• Required action: Starting from the first line below, count the lines carrying the string "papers" and answer with the count by itself.

---

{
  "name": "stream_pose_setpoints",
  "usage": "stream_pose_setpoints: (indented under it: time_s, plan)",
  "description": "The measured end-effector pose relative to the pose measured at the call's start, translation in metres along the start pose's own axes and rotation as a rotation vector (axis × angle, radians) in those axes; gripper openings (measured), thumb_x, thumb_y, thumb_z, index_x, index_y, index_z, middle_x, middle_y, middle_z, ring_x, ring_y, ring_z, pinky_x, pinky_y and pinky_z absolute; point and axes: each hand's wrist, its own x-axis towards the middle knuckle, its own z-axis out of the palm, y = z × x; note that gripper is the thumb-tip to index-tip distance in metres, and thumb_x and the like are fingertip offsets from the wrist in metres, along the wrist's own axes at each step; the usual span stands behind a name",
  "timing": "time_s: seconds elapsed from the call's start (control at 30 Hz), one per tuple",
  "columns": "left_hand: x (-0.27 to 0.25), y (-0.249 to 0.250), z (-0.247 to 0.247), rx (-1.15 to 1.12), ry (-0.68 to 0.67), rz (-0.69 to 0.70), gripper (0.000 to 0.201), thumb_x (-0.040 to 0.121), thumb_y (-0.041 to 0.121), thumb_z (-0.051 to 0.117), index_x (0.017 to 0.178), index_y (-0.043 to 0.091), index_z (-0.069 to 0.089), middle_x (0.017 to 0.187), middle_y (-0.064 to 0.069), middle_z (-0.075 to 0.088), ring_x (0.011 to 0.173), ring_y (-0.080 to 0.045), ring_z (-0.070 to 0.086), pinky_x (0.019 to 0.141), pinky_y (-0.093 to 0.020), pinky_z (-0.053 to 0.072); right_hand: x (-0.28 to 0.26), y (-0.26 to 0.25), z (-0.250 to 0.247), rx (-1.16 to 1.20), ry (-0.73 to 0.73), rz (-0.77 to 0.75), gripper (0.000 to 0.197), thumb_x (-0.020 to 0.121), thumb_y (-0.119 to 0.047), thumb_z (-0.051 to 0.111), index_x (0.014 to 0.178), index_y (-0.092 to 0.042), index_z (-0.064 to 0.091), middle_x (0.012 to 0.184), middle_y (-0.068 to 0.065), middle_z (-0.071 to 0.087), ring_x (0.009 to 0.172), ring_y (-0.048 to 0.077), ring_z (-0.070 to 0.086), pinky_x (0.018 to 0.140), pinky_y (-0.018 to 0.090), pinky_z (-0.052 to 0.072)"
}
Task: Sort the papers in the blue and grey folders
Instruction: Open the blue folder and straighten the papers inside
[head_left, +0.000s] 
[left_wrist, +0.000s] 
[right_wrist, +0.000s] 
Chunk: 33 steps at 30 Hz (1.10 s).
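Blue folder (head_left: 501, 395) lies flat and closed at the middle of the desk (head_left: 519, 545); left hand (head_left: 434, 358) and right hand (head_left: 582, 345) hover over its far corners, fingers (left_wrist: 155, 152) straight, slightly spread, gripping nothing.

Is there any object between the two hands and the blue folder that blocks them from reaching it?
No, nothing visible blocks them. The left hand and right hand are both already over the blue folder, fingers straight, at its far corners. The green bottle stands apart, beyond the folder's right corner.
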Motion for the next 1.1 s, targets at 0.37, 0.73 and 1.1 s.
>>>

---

• Finished exercise: 2